What comes back must be the data itself, retyped exactly.
(COLLECTED MATERIAL begins)
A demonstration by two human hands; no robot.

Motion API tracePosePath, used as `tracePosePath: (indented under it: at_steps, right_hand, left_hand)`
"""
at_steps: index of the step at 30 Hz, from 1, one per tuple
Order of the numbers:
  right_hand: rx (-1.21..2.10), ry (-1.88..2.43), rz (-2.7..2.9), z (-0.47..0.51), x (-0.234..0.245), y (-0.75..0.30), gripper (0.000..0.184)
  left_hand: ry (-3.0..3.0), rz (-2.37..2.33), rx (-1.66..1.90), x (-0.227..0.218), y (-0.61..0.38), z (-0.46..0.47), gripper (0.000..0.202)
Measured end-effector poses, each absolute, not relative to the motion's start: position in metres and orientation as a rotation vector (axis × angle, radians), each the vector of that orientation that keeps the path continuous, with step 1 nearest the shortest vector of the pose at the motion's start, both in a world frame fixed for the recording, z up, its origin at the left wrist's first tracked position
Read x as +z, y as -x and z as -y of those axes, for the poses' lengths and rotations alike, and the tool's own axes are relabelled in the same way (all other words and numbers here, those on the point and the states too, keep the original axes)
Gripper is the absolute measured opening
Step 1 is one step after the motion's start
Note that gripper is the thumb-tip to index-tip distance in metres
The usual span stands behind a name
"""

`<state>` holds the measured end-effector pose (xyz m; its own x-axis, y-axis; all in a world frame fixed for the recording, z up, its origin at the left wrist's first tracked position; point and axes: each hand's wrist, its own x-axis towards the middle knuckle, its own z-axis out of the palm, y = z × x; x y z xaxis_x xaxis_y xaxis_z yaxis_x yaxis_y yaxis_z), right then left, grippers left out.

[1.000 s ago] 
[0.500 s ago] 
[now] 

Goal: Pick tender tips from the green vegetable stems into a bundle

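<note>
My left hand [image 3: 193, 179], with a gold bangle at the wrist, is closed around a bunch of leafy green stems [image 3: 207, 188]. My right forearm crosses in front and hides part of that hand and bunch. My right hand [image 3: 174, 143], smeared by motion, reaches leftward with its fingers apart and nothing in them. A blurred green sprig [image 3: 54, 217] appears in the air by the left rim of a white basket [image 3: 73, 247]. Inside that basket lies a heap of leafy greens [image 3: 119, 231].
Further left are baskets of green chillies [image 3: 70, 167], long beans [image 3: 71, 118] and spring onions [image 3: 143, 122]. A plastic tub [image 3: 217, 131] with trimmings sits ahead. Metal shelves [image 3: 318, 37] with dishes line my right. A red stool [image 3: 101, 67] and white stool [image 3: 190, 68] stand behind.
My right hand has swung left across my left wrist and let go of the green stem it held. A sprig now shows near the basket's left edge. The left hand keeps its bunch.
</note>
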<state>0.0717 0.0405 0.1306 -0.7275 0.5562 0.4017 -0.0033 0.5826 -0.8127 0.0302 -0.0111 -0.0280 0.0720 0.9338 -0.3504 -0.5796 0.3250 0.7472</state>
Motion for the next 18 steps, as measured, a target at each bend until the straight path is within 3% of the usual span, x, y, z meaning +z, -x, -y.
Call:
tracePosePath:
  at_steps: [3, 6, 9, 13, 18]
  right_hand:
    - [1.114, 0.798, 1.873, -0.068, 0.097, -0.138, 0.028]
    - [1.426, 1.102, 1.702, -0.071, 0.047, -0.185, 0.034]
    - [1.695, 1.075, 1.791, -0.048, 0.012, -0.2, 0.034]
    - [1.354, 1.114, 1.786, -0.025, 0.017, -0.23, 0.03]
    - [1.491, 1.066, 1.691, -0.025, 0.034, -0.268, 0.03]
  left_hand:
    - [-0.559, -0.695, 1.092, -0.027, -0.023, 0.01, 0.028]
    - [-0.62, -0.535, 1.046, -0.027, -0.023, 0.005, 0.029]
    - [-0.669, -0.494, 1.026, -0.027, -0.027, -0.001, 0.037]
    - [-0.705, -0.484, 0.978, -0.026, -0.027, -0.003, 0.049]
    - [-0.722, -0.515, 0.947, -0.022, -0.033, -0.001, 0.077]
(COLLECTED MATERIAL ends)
■ EXPECTED ANSWER:
A demonstration by two human hands; no robot.

Motion API tracePosePath, used as `tracePosePath: (indented under it: at_steps, right_hand, left_hand)`
"""
at_steps: index of the step at 30 Hz, from 1, one per tuple
Order of the numbers:
  right_hand: rx (-1.21..2.10), ry (-1.88..2.43), rz (-2.7..2.9), z (-0.47..0.51), x (-0.234..0.245), y (-0.75..0.30), gripper (0.000..0.184)
  left_hand: ry (-3.0..3.0), rz (-2.37..2.33), rx (-1.66..1.90), x (-0.227..0.218), y (-0.61..0.38), z (-0.46..0.47), gripper (0.000..0.202)
Measured end-effector poses, each absolute, not relative to the motion's start: position in metres and orientation as a rotation vector (axis × angle, radians), each the vector of that orientation that keeps the path continuous, with step 1 nearest the shortest vector of the pose at the motion's start, both in a world frame fixed for the recording, z up, its origin at the left wrist's first tracked position
Read x as +z, y as -x and z as -y of those axes, for the poses' lengths and rotations alike, and the tool's own axes are relabelled in the same way (all other words and numbers here, those on the point and the states too, keep the original axes)
Gripper is the absolute measured opening
Step 1 is one step after the motion's start
Note that gripper is the thumb-tip to index-tip distance in metres
The usual span stands behind a name
"""

`<state>` holds the measured end-effector pose (xyz m; its own x-axis, y-axis; all in a world frame fixed for the recording, z up, its origin at the left wrist's first tracked position; point and axes: each hand's wrist, its own x-axis towards the middle knuckle, its own z-axis out of the palm, y = z × x; x y z xaxis_x xaxis_y xaxis_z yaxis_x yaxis_y yaxis_z), right then left, grippers left out.

[1.000 s ago] 
[0.500 s ago] 
[now] 

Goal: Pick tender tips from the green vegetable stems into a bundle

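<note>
My left hand [image 3: 193, 179], with a gold bangle at the wrist, is closed around a bunch of leafy green stems [image 3: 207, 188]. My right forearm crosses in front and hides part of that hand and bunch. My right hand [image 3: 174, 143], smeared by motion, reaches leftward with its fingers apart and nothing in them. A blurred green sprig [image 3: 54, 217] appears in the air by the left rim of a white basket [image 3: 73, 247]. Inside that basket lies a heap of leafy greens [image 3: 119, 231].
Further left are baskets of green chillies [image 3: 70, 167], long beans [image 3: 71, 118] and spring onions [image 3: 143, 122]. A plastic tub [image 3: 217, 131] with trimmings sits ahead. Metal shelves [image 3: 318, 37] with dishes line my right. A red stool [image 3: 101, 67] and white stool [image 3: 190, 68] stand behind.
My right hand has swung left across my left wrist and let go of the green stem it held. A sprig now shows near the basket's left edge. The left hand keeps its bunch.
</note>
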<state>0.0717 0.0405 0.1306 -0.7275 0.5562 0.4017 -0.0033 0.5826 -0.8127 0.0302 -0.0111 -0.0280 0.0720 0.9338 -0.3504 -0.5796 0.3250 0.7472</state>
Motion for the next 18 steps, as measured, a target at each bend until the straight path is within 3% of the usual span, x, y, z meaning +z, -x, -y.
Call:
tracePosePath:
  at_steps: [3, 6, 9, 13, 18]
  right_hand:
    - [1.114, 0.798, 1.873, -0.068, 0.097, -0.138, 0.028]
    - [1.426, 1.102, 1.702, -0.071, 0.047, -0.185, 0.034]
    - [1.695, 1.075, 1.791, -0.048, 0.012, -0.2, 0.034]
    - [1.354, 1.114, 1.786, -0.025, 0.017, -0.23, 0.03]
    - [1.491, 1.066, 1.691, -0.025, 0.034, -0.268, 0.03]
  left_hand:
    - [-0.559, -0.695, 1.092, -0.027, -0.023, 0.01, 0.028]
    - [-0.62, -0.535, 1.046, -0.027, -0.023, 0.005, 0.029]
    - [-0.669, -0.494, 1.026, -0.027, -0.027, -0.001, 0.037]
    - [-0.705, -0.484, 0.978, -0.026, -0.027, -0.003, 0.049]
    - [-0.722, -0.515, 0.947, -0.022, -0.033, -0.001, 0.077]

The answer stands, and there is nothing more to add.